Set just after the end of the Gilded Age, while robber barons still retained a mostly unchecked power, McCabe & Mrs. Miller reveals just how dangerous the American wilderness is for a man who doesn’t realize how little protection he has. When the two representatives of the Harrison Shaughnessy Mining Company (Michael Murphy and Antony Holland) arrive offering McCabe $5,500 for all his holdings because they want complete ownership of the town, he naively imagines that he’s in the driver’s seat of the negotiations, blowing the pair off. Even after they return to offer him an extra $750, McCabe arrogantly requests over double their price, still assuming he’s in control.

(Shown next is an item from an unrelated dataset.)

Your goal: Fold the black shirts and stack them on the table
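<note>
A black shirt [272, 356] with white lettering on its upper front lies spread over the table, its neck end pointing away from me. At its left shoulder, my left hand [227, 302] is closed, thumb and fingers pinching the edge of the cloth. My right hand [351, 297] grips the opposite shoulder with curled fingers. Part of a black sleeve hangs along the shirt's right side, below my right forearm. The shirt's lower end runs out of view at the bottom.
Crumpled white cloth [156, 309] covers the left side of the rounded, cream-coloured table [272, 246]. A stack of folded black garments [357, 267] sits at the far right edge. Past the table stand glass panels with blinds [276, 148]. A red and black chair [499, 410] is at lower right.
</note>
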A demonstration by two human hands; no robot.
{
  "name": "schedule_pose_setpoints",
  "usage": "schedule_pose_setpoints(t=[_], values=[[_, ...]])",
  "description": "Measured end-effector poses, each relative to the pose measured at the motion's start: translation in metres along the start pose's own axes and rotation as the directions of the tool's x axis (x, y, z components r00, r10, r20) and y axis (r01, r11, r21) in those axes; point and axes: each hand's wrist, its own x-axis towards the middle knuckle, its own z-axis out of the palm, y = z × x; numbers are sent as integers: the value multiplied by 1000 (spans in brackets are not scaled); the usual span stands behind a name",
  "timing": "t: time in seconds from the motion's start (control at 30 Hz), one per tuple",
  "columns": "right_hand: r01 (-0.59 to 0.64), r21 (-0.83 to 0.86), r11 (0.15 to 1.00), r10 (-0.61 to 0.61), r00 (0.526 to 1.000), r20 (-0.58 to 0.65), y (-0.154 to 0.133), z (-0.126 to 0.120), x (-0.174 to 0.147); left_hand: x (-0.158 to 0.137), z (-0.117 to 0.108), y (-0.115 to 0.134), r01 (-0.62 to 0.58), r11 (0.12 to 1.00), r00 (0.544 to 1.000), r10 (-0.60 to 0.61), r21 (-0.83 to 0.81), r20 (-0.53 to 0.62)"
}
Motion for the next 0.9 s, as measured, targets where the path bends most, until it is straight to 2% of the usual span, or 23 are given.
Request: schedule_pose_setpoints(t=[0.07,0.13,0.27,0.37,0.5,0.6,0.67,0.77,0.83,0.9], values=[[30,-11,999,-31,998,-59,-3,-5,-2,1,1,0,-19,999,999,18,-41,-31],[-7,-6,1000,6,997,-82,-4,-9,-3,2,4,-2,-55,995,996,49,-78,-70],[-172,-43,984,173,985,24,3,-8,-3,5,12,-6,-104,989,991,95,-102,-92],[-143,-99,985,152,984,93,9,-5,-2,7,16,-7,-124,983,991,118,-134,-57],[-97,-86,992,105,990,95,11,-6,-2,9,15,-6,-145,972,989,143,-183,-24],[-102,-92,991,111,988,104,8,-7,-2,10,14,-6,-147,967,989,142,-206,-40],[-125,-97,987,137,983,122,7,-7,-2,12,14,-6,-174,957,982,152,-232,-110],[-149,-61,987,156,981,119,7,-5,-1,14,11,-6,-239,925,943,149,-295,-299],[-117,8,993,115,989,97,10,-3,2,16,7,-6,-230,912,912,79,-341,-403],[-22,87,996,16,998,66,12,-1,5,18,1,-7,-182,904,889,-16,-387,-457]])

Ironically, while McCabe, the self-professed businessman, is unaware of the lethal means this company will resort to to get rid of anyone stupid enough not to give into their demands, Constance immediately warns him of the danger. Of course, McCabe, ever the idealist, looks for help from a local lawyer and Senatorial candidate who promises him protection yet delivers nothing. After the assassin (Hugh Millais) hired by Harrison Shaughnessy shows up, McCabe even seeks protection in the town’s church—which fittingly remains unfinished unlike the saloon and brothel—yet is forced out to certain death by the shotgun-wielding priest. Yet, these institutions are powerless, or indifferent, in the face of corporate power and the unlimited capital it’s willing to dispense to destroy all competition. Even the community as a whole does little to help McCabe, as they work together for the first, and only, time in the film to help put out the fire threatening to burn the church down while McCabe trudges through the heavy snow to evade certain death.

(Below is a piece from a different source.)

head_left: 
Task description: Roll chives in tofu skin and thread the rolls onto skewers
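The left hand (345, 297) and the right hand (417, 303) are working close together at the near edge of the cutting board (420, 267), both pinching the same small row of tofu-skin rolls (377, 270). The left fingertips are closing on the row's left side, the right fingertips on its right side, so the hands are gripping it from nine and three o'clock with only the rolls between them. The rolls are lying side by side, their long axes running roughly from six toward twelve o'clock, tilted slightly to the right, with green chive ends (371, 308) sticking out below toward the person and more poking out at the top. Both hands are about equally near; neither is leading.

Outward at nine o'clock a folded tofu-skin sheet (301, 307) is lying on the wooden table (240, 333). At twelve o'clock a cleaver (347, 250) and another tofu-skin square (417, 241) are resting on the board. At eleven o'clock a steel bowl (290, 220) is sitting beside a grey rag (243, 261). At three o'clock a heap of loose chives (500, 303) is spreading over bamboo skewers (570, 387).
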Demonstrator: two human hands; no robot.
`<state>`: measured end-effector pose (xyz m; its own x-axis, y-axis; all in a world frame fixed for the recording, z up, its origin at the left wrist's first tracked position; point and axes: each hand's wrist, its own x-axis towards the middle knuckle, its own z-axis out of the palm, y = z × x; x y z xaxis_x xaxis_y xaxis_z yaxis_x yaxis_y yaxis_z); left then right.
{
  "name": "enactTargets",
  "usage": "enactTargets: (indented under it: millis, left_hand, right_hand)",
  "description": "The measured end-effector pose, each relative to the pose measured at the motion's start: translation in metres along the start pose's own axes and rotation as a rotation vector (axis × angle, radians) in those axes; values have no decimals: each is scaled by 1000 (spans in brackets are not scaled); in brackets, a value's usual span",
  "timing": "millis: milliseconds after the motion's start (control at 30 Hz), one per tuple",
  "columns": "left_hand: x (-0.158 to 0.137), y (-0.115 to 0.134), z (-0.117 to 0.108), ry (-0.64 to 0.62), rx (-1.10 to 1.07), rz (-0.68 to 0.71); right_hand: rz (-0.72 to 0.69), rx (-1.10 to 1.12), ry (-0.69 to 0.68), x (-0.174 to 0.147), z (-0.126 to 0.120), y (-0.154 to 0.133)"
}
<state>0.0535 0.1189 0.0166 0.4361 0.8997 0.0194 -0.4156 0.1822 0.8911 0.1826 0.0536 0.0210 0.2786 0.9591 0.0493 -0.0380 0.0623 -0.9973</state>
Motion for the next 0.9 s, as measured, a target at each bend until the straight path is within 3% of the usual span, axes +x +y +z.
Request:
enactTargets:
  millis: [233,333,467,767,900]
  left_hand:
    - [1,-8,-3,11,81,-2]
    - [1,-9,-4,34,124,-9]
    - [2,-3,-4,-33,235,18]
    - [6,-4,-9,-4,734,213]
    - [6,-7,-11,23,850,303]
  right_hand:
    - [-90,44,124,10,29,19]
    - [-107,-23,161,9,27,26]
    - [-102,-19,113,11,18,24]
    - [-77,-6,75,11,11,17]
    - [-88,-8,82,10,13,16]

Altman never draws direct connections to the political climate of 1971, but in the depressing aftermath of the political upheavals in 1968 and the Nixon administration’s moves to privatize public goods (not to mention its boundless corruption), it’s easy to see the film’s condemnation of American institutions as being timeless. In fact, in deconstructing the norms and tropes of the Western, Altman presents the American Dream as a false promise dealt from a stacked deck, with institutional safeguards protecting ordinary citizens only so far as their exploits don’t interfere with the inexhaustible wealth and power of private equity. After all, it’s their American Dream that’s the only one that’s ever been real.